DIRECTIONS:
Your copy should begin with the line containing "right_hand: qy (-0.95", end with the line containing "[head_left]", match the listing below exactly, and contain no pictures.

═══ PROVIDED INFORMATION ═══

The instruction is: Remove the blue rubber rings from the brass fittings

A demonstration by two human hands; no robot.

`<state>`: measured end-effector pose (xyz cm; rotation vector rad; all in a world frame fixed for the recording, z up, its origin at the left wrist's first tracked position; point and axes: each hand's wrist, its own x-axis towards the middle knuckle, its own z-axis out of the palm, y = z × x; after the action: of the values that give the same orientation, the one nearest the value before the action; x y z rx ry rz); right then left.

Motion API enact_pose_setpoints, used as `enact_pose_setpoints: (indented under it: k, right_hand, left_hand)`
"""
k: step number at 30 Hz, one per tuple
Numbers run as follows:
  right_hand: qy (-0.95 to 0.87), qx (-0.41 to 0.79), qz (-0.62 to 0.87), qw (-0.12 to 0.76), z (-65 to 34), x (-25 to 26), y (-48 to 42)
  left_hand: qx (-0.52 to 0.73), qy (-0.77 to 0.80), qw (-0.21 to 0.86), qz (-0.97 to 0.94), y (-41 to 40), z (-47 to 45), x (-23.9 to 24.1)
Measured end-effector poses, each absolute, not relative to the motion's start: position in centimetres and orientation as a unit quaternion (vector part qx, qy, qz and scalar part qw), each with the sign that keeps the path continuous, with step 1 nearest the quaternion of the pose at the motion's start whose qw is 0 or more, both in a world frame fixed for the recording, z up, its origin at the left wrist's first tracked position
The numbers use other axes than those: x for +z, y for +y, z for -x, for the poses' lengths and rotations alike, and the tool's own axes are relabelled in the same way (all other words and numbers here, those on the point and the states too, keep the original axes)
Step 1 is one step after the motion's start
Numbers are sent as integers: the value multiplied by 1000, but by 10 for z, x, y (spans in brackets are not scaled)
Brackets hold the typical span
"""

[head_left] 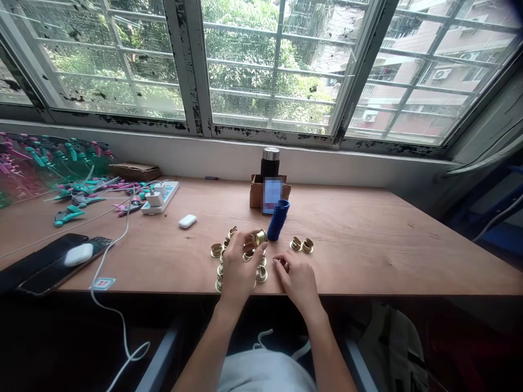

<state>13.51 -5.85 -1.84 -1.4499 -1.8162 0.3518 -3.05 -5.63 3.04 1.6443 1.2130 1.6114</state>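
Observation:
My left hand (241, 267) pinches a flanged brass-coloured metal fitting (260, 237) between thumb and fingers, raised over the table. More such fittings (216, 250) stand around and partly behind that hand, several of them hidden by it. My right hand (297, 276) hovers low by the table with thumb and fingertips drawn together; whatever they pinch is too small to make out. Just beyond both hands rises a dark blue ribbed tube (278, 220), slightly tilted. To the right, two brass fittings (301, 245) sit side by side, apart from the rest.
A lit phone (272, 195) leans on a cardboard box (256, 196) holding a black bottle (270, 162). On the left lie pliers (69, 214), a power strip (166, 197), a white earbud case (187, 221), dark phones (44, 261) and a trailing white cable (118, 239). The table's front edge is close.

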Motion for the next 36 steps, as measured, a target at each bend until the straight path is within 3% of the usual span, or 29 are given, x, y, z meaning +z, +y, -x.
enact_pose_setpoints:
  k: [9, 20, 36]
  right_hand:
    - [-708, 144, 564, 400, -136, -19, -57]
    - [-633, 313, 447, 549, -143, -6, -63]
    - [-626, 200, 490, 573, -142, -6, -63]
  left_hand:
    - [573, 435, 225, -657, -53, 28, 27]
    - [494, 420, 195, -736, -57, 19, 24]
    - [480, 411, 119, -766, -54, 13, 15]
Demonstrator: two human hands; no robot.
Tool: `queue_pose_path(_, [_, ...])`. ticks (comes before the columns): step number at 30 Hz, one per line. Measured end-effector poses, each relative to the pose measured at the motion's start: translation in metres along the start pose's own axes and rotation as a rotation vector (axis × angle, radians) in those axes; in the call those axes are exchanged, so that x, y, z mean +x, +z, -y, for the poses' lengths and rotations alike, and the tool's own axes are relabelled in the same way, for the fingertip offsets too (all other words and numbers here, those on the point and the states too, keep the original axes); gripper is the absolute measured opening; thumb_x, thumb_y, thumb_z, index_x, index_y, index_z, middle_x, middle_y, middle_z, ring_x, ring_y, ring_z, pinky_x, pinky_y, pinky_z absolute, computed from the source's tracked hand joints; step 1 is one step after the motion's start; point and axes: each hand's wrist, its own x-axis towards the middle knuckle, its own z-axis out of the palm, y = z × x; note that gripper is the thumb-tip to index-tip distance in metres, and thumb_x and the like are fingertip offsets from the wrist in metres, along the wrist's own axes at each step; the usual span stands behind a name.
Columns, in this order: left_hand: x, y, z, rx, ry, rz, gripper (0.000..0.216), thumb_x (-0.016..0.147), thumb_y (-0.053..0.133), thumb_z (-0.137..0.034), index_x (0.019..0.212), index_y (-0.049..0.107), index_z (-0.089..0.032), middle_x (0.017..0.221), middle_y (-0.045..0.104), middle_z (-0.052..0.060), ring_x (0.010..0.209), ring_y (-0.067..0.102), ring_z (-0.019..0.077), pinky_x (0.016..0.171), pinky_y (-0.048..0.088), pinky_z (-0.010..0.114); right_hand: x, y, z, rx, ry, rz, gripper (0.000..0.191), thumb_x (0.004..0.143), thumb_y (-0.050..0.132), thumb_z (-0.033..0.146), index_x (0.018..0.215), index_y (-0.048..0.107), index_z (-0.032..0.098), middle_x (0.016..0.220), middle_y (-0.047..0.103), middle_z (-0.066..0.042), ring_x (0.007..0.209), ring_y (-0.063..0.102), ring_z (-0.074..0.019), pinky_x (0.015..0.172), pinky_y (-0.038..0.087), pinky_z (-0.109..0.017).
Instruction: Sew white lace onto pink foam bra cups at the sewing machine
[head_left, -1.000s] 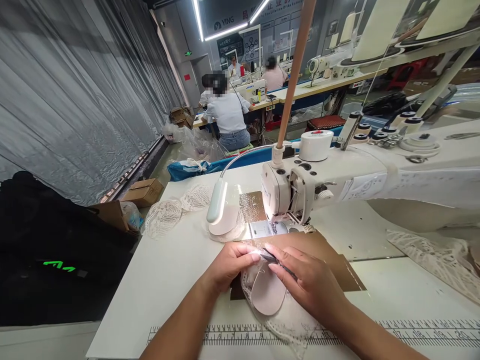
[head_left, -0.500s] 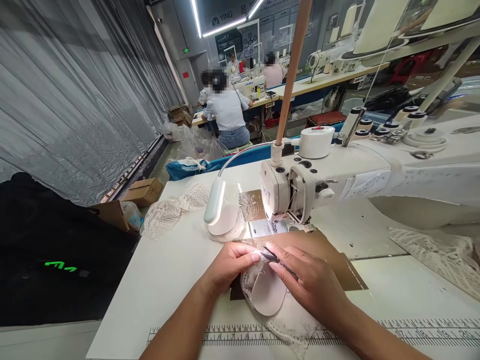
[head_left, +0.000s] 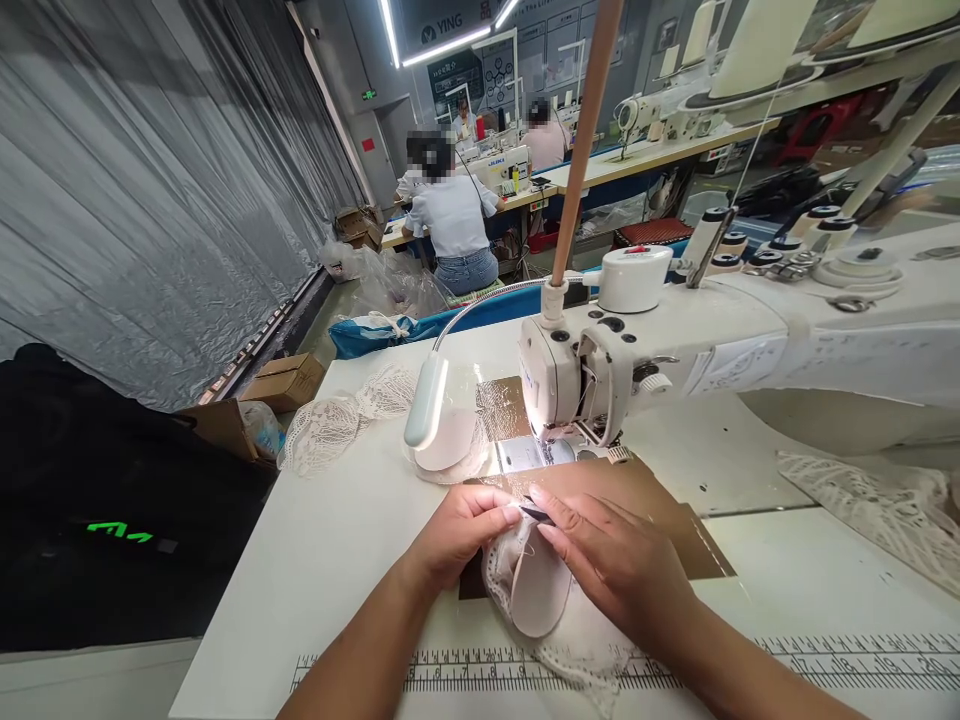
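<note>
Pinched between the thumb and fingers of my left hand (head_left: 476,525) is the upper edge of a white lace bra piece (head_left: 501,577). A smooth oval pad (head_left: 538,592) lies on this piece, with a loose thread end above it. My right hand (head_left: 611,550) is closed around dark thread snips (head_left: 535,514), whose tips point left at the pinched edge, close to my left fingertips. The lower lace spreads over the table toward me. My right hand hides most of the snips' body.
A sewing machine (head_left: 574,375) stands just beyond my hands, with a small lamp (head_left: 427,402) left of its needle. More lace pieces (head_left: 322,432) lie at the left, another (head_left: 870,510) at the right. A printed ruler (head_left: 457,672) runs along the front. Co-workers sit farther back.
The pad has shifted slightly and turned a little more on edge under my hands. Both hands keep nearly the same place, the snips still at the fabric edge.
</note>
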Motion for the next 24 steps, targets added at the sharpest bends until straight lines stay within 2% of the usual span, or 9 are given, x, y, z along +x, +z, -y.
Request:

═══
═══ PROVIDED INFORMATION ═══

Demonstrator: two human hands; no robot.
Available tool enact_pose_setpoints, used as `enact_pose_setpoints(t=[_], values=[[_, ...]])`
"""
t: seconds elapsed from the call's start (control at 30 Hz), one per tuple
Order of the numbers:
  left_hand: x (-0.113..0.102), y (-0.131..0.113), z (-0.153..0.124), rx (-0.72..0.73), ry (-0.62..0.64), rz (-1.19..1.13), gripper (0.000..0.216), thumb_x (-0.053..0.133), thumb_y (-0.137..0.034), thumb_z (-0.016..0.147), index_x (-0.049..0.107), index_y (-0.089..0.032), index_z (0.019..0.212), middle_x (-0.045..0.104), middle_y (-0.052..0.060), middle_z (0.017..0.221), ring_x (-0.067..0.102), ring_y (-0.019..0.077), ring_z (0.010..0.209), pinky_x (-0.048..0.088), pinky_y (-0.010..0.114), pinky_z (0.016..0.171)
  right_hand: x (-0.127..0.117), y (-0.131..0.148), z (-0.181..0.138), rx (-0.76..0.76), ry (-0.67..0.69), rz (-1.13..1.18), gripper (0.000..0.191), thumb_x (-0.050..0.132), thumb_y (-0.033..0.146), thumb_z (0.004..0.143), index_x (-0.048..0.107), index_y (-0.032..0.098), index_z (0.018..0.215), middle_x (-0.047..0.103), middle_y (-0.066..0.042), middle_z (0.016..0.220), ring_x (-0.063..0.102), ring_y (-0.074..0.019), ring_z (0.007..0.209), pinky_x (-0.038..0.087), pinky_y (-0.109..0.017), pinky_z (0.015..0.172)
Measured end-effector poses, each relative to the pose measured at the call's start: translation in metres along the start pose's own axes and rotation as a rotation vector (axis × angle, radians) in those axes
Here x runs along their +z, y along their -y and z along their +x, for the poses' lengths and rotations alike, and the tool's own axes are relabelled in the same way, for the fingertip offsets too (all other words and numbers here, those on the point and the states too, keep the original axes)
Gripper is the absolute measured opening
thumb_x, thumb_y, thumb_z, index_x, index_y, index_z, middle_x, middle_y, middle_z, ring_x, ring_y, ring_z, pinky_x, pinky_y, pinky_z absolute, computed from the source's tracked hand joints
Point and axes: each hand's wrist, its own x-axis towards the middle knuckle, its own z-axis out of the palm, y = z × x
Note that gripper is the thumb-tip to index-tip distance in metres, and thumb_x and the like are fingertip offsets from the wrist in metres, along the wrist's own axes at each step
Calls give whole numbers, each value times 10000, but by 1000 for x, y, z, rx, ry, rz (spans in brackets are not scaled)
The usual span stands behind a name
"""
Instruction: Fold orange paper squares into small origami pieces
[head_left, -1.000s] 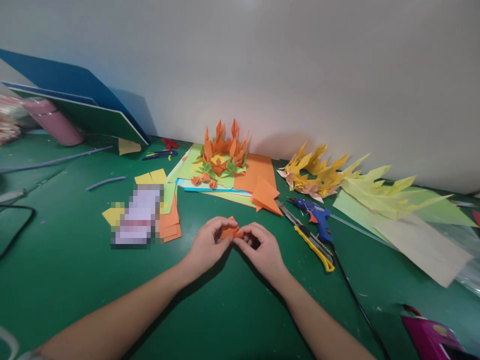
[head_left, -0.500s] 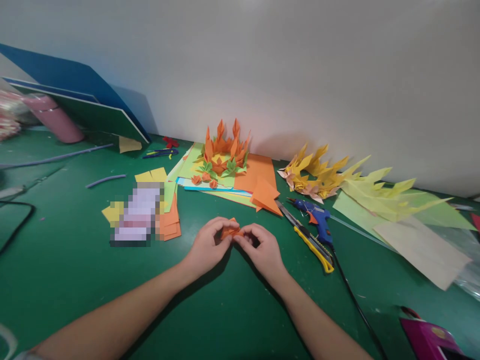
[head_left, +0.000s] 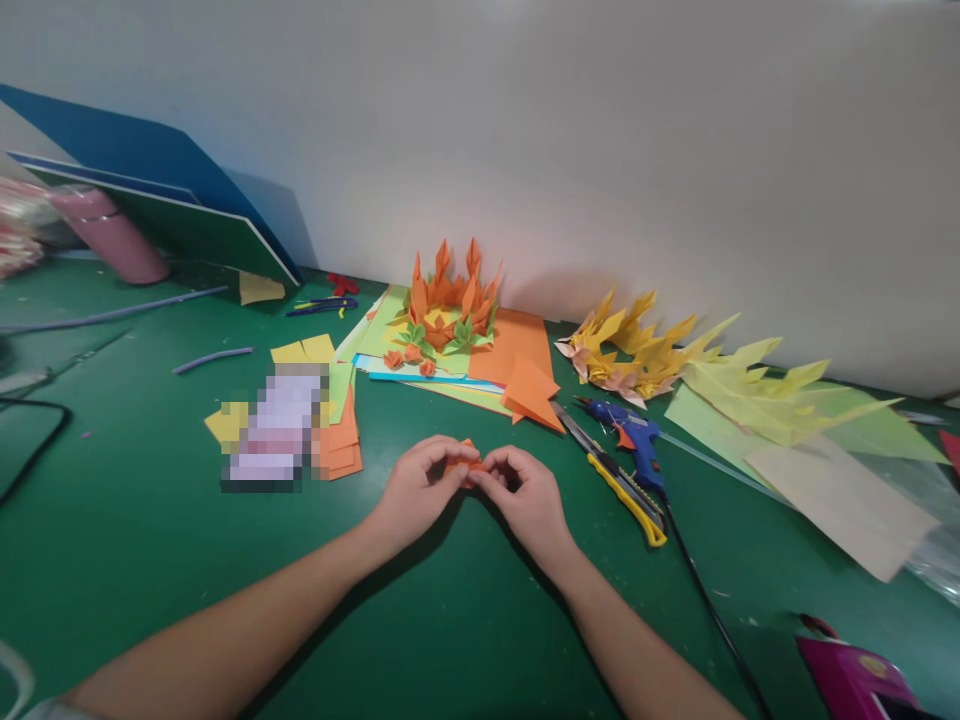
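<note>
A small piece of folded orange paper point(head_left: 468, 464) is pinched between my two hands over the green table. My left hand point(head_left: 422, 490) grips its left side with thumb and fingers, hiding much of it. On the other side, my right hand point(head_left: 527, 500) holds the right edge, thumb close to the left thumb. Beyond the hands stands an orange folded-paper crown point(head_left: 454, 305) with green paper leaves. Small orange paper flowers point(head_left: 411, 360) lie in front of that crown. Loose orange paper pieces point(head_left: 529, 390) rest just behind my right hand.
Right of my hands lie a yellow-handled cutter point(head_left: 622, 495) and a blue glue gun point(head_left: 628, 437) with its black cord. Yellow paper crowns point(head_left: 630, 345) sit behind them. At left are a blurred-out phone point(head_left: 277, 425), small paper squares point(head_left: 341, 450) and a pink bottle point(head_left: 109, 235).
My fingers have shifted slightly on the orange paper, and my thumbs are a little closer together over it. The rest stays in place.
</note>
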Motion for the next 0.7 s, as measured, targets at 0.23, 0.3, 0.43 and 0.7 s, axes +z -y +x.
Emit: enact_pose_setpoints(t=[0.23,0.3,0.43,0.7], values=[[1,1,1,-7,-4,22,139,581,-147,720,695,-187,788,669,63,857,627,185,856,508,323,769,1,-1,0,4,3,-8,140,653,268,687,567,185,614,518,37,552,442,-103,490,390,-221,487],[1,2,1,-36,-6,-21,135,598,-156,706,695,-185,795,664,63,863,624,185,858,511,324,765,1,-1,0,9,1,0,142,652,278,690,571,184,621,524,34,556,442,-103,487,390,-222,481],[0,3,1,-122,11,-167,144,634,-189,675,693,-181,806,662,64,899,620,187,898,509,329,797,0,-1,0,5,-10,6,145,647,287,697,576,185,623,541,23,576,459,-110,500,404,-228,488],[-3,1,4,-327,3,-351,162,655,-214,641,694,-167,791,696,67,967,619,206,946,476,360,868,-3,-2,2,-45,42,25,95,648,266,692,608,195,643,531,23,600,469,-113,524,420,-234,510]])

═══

SOLUTION BELOW:
  right_hand: qy (-0.95 to 0.87), qx (-0.41 to 0.79), qz (-0.62 to 0.87), qw (-0.12 to 0.76), z (-65 to 34), x (-25 to 26), y (-48 to 42)
  left_hand: qx (-0.52 to 0.73), qy (-0.77 to 0.80), qw (-0.21 to 0.86), qz (-0.97 to 0.94), y (-41 to 40), z (-47 to 45), x (-23.9 to 24.1)
Measured end-effector poses, each absolute, not relative to the motion's start: position in centimetres and orientation as a unit quaternion (vector part qx, qy, qz and scalar part qw), each with the sign that keeps the path continuous, with step 1 nearest the quaternion of the pose at the motion's start whose qw is 0 or more, both in a world frame fixed for the recording, z up, its origin at the left wrist's first tracked position
The numbers use other axes than those: x for +z, y for +y, z for -x, for the poses' lengths and rotations alike, and the tool's own axes are relabelled in the same way (all other words and numbers here, those on the point and the states too, keep the original axes)
Step 1 is one step after the motion's start
Numbers are sent as integers: the value multiplied by 1000, but by 10 for z, x, y (spans in brackets are not scaled)
Brackets hold the typical span
"""

[head_left] 

What came before makes up the full response.